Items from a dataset

______

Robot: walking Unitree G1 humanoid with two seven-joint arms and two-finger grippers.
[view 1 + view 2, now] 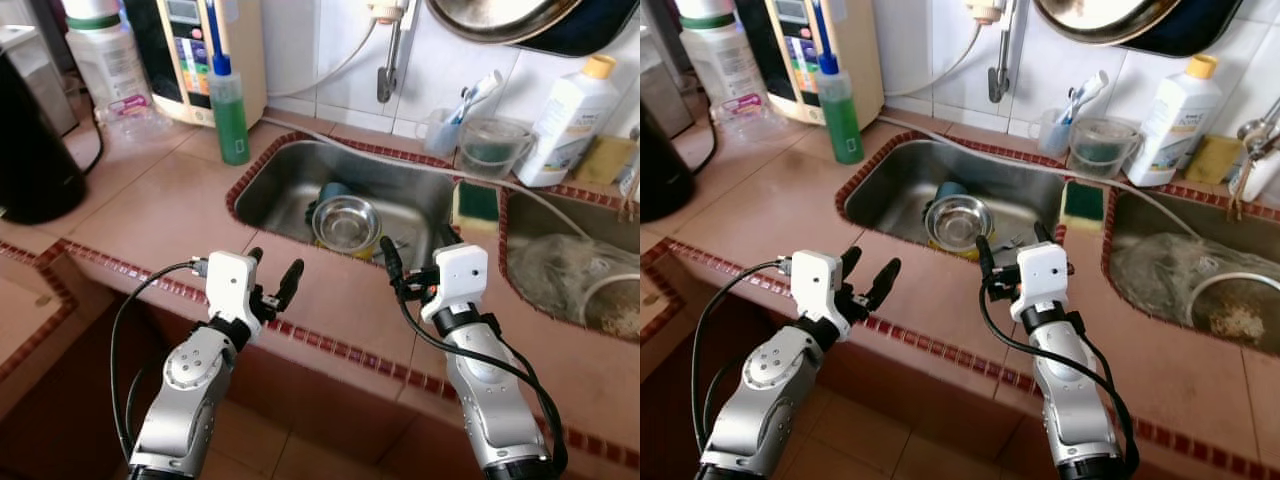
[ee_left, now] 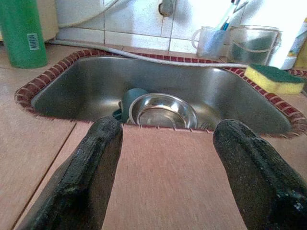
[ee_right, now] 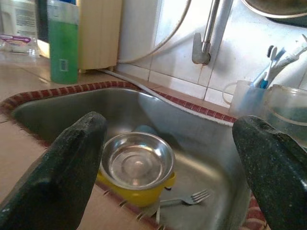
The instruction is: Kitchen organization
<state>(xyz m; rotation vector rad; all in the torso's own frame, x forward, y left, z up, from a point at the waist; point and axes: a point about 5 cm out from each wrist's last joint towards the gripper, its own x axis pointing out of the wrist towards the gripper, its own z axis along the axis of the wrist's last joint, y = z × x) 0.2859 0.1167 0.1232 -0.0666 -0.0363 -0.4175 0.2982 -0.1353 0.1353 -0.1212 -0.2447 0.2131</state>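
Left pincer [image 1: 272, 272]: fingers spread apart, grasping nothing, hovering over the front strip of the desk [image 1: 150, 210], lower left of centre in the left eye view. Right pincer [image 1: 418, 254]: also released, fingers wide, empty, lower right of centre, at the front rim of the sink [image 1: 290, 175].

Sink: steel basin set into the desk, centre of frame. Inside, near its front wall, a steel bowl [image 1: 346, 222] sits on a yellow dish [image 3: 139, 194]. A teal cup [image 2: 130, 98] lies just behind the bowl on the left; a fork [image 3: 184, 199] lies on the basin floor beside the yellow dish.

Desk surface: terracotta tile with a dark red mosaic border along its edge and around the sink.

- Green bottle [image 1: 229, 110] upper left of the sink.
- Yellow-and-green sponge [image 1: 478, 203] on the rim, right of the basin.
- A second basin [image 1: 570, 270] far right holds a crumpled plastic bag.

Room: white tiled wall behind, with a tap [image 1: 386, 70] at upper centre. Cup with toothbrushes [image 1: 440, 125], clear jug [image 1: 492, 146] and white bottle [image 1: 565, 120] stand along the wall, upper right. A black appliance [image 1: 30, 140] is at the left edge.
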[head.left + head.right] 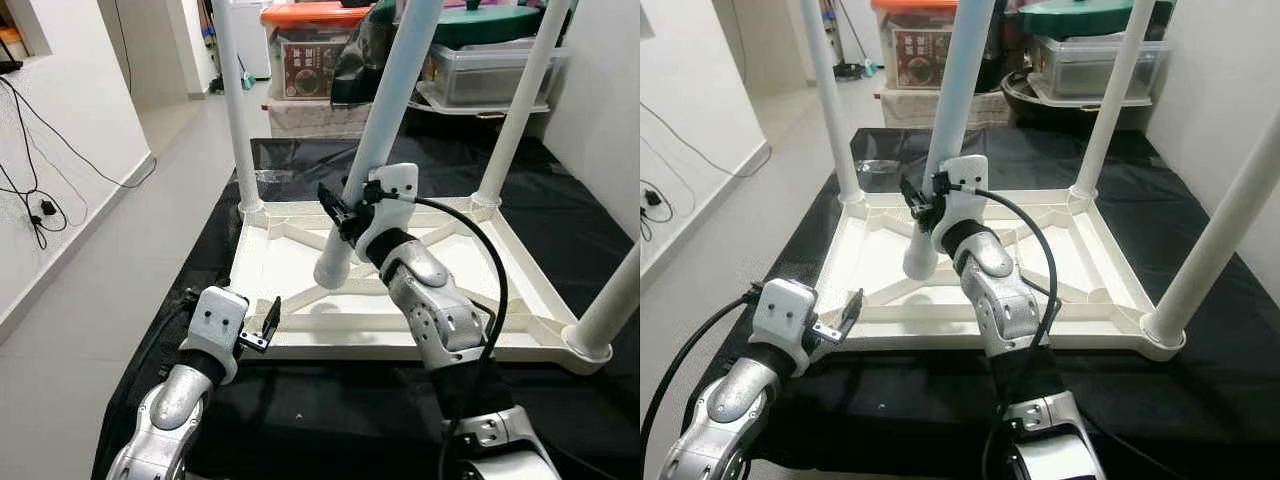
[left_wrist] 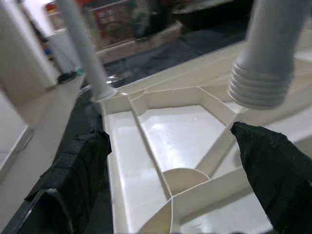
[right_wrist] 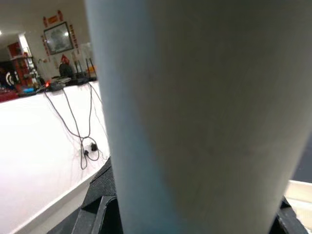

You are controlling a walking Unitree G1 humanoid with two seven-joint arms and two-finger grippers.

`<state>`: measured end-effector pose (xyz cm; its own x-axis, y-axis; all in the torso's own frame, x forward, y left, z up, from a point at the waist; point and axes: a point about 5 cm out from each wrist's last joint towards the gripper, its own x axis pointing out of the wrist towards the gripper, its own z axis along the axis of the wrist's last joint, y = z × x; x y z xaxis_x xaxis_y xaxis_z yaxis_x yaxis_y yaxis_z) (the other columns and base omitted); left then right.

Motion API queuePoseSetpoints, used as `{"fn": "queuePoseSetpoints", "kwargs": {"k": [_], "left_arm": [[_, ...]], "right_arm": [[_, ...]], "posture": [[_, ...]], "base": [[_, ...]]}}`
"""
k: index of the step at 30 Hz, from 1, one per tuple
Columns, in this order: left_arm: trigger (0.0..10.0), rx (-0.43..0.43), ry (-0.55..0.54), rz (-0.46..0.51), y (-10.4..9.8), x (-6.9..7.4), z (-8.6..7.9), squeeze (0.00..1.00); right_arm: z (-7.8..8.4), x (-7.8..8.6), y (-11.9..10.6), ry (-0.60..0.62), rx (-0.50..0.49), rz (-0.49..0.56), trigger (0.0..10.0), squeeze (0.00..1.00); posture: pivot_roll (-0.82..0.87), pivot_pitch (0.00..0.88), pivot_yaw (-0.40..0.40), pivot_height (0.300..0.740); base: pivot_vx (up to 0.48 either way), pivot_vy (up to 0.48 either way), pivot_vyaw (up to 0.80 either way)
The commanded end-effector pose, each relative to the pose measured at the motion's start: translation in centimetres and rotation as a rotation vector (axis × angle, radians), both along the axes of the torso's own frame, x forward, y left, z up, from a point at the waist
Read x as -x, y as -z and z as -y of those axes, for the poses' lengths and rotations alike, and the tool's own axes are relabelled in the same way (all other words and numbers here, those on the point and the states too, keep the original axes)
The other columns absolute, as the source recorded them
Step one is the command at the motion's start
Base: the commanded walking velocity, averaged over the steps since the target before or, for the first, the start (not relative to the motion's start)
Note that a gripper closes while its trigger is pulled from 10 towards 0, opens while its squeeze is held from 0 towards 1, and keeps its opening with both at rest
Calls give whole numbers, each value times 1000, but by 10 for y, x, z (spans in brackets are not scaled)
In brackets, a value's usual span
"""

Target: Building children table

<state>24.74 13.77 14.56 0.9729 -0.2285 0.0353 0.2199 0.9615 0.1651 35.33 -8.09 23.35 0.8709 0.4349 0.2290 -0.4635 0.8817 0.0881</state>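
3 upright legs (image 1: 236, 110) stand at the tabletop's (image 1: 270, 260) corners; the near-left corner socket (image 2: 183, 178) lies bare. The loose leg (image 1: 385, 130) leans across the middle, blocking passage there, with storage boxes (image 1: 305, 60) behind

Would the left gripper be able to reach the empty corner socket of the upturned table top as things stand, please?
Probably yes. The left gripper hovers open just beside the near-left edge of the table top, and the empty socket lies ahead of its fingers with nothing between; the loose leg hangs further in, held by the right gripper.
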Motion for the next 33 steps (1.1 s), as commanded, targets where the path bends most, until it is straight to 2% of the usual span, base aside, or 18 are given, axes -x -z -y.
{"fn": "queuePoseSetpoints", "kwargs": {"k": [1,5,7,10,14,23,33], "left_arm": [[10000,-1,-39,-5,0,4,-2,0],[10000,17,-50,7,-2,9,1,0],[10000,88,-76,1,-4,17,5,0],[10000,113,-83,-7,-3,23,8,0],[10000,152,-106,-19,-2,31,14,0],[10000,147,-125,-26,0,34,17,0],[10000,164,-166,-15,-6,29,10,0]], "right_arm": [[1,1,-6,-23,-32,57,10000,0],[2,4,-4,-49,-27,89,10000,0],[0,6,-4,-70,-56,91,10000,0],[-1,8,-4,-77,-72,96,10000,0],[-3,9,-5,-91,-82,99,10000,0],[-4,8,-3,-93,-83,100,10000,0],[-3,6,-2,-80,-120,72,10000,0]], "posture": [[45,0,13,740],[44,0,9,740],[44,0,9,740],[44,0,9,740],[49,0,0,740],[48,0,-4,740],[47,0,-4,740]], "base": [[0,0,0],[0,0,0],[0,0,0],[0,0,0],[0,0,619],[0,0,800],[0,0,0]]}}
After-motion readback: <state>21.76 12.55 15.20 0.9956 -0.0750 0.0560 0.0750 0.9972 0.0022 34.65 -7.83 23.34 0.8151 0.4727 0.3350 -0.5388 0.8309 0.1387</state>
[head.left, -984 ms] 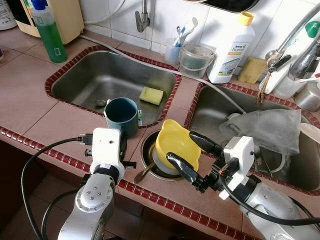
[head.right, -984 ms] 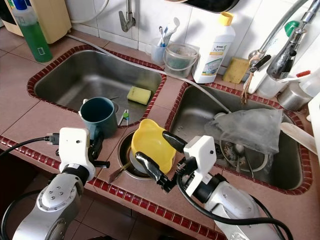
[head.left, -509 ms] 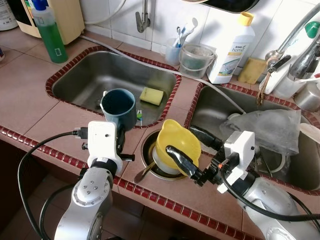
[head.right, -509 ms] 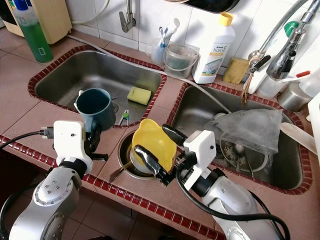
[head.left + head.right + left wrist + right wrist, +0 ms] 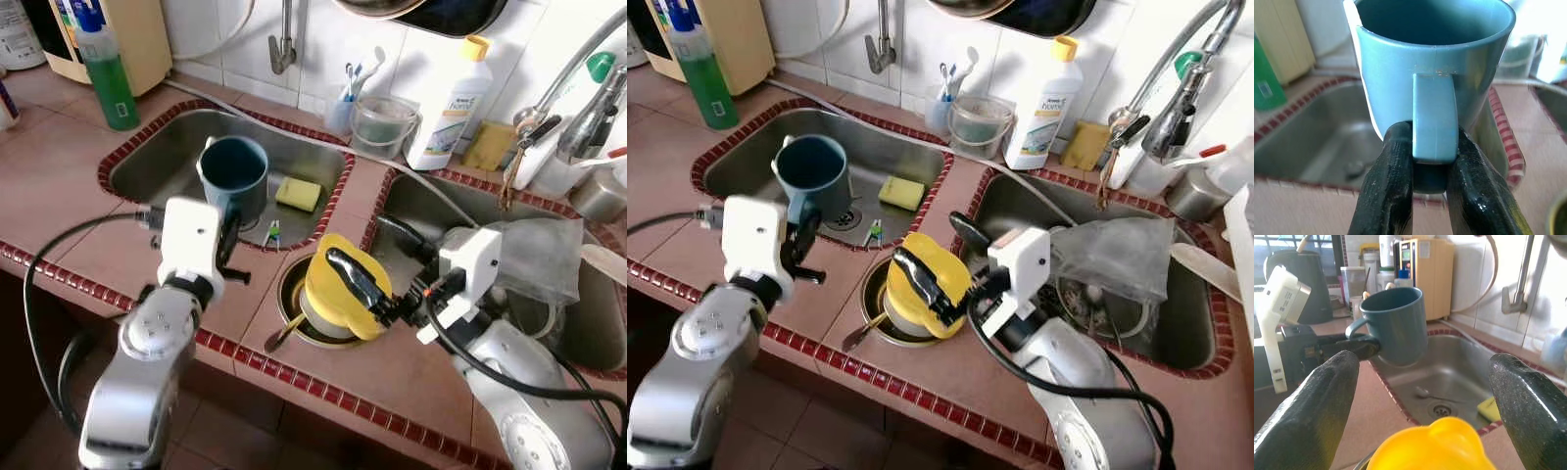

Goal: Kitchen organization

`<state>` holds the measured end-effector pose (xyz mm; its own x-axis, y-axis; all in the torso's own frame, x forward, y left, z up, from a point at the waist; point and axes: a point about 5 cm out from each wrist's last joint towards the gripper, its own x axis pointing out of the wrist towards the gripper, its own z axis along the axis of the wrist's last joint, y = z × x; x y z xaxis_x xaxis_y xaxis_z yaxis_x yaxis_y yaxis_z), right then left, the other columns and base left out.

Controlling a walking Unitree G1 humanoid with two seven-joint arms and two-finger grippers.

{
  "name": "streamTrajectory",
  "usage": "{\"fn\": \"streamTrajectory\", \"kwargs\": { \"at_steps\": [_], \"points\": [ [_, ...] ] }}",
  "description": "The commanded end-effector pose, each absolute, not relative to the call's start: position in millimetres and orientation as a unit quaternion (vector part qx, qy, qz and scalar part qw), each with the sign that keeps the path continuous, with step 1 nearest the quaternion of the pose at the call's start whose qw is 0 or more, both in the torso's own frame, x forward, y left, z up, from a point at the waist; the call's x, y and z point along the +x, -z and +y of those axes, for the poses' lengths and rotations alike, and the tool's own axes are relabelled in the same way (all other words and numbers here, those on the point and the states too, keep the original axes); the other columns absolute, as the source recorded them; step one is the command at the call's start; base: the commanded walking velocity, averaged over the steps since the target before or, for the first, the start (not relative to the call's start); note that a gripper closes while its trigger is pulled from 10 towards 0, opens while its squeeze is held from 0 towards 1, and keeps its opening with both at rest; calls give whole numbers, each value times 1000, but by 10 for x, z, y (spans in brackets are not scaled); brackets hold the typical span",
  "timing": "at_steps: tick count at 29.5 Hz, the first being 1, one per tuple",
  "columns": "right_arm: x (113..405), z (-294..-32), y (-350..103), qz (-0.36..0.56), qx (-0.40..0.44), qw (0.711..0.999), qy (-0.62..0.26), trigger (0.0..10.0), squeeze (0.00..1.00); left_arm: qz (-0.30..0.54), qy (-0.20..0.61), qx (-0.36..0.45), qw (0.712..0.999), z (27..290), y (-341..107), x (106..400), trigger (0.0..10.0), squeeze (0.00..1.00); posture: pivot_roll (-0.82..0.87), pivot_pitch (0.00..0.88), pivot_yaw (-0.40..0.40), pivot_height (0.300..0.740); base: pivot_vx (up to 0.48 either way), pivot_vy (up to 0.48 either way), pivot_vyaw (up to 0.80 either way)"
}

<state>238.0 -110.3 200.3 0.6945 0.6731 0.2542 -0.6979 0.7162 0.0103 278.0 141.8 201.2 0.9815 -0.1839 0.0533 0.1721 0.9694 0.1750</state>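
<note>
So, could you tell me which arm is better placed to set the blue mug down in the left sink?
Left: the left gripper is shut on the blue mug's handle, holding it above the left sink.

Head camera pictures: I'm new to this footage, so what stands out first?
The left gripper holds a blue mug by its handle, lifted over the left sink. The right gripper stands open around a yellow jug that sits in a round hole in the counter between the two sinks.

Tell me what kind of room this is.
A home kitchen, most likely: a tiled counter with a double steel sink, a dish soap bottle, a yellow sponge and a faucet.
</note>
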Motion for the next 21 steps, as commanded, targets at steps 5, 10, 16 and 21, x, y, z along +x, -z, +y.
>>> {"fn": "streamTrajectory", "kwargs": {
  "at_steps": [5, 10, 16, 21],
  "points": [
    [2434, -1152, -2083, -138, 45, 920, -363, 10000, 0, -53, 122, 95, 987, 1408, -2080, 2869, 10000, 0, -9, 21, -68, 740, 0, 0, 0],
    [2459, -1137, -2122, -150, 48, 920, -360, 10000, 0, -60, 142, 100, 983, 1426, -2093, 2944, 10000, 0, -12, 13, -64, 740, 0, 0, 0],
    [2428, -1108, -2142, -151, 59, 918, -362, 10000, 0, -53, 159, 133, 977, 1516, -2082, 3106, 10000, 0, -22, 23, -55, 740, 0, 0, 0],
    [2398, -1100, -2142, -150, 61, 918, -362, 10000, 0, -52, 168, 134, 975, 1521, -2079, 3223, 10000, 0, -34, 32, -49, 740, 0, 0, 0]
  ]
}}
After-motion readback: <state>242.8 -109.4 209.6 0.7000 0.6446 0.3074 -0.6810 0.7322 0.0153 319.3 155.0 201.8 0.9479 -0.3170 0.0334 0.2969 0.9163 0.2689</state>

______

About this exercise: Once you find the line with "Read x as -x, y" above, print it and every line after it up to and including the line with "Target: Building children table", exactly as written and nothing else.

Answer to the exercise:
Read x as -x, y as -z and z as -y of those axes, for the poses' lengths and rotations alike, and the tool's own axes are relabelled in the same way (all other words and numbers here, those on the point and the states too, keep the original axes)
The other columns absolute, as the source recorded them
Step one is the command at the motion's start
Base: the commanded walking velocity, averaged over the steps since the target before or, for the first, the start (not relative to the motion's start)
Note that a gripper closes while its trigger is pulled from 10 towards 0, opens while its squeeze is held from 0 towards 1, and keeps its opening with both at rest
Calls give whole numbers, each value times 1000, but by 10 for y, x, z (spans in brackets are not scaled)
In brackets, a value's usual span
"""

Target: Building children table

What the exercise asked for has been given in full.